• Exercise directions: For each line in the data that includes "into", make a copy.

Extracted data entries:
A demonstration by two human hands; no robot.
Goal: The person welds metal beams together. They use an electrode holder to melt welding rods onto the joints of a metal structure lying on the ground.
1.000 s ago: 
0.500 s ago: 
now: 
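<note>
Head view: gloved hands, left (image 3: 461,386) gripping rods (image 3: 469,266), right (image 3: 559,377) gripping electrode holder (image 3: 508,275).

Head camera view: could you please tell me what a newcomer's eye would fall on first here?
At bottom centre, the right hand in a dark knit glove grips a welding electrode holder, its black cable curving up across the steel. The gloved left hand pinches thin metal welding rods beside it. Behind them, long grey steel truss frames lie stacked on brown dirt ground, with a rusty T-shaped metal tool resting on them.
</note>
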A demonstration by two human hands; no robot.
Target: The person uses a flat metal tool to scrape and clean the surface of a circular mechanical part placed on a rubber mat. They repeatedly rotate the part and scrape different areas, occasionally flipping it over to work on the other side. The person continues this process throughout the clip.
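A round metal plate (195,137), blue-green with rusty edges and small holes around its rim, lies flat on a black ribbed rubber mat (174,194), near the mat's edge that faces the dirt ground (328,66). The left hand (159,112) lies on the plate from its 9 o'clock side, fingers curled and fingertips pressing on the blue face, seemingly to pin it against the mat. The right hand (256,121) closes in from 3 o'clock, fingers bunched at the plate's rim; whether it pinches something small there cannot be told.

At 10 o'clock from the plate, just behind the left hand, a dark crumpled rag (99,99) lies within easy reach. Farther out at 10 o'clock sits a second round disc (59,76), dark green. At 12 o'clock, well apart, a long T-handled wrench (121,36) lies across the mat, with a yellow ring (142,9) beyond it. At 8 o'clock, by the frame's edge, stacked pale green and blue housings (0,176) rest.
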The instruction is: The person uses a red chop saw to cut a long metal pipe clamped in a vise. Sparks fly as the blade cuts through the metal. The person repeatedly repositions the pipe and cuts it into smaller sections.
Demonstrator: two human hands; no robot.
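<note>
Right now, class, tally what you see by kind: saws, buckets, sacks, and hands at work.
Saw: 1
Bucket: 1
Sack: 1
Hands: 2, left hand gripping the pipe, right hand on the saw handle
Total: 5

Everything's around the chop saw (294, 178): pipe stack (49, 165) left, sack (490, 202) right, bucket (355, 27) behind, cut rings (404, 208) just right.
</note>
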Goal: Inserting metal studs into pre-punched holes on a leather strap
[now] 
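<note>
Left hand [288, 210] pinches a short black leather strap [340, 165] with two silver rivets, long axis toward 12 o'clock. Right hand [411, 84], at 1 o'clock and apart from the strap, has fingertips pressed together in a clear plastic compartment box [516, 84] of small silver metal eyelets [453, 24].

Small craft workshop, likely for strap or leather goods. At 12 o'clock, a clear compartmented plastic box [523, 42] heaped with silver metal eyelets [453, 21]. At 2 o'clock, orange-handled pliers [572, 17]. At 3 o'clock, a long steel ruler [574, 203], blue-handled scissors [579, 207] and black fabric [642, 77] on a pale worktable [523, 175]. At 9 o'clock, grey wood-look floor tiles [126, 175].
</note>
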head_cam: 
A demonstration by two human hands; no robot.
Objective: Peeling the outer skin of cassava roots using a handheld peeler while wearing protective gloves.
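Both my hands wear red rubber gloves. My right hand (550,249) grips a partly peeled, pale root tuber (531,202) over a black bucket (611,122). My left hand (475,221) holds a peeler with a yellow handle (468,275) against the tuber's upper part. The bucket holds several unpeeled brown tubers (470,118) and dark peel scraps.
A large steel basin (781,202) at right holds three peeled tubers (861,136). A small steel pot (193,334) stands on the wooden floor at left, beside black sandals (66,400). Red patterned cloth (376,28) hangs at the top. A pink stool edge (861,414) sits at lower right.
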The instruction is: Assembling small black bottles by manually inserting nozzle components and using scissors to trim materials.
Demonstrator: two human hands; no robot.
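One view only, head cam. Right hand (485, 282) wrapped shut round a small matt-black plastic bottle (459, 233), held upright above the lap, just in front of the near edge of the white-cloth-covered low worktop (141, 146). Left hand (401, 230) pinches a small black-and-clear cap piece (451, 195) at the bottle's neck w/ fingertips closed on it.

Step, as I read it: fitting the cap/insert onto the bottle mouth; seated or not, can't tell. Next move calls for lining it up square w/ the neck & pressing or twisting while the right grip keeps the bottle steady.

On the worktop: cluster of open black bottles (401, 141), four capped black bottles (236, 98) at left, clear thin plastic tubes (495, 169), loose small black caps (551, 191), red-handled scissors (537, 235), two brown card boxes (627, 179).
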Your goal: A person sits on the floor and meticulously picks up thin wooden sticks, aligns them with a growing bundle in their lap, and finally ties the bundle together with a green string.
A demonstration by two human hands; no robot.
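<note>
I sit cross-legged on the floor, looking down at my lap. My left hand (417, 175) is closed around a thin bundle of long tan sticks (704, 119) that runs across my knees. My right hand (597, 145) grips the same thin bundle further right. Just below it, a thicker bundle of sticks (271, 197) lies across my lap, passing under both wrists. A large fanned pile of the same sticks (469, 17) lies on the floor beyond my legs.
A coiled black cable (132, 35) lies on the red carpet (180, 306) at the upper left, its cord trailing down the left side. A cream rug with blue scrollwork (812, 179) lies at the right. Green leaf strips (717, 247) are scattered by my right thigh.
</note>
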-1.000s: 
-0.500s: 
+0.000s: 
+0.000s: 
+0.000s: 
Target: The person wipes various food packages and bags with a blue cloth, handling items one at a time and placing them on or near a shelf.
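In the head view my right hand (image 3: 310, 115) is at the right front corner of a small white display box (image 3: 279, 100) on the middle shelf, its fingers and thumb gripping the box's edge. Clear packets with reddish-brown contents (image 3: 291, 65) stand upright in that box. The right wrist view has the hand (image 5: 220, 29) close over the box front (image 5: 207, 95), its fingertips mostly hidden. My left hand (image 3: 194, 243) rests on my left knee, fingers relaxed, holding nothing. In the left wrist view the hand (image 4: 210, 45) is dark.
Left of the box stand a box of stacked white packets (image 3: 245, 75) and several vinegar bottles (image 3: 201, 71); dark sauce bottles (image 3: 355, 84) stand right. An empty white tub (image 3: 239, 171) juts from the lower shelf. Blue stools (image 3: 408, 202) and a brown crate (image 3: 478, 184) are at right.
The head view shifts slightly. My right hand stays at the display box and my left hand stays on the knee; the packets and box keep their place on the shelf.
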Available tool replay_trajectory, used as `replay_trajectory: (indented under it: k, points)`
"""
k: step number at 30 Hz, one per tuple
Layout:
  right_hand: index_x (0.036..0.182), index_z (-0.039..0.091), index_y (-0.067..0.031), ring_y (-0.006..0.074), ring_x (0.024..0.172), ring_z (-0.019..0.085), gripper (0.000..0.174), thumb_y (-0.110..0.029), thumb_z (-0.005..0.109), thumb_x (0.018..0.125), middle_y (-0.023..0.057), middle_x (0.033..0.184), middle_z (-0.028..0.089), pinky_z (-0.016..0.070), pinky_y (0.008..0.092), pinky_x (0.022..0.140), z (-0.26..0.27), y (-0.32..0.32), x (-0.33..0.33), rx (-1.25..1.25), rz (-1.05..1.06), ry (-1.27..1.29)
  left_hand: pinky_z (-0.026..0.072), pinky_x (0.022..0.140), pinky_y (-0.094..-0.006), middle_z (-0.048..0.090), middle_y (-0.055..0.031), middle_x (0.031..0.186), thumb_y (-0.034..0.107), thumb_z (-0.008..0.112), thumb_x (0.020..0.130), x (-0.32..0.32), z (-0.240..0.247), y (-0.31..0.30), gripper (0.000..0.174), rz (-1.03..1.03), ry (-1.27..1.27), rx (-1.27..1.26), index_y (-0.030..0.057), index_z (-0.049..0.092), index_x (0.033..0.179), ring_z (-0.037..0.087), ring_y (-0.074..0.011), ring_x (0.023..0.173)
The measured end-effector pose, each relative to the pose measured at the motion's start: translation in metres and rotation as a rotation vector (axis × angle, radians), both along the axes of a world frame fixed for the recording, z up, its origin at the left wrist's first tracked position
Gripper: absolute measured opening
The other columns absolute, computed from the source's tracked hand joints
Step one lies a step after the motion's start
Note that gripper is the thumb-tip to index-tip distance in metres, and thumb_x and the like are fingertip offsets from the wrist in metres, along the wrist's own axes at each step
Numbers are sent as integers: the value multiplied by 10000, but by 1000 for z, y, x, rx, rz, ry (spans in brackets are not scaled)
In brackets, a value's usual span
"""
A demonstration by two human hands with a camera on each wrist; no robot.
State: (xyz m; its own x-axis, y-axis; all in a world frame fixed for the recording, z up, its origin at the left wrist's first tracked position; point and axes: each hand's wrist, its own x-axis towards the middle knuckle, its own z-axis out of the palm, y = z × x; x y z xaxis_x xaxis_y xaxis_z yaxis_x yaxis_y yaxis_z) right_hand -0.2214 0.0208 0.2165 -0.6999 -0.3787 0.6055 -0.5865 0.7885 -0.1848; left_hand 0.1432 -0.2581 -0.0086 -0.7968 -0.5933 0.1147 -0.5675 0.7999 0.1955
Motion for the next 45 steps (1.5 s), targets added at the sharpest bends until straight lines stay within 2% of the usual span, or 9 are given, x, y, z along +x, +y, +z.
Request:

• Solution to the exercise:
The instruction is: The person uses a red chop saw to cut a long metal pipe clamped in a vise. Sparks fly as the blade cuts through the metal. The person repeatedly repositions the pipe and cuts it into smaller sections.
Goal: Inserting metal studs into pre-punched holes on a leather strap

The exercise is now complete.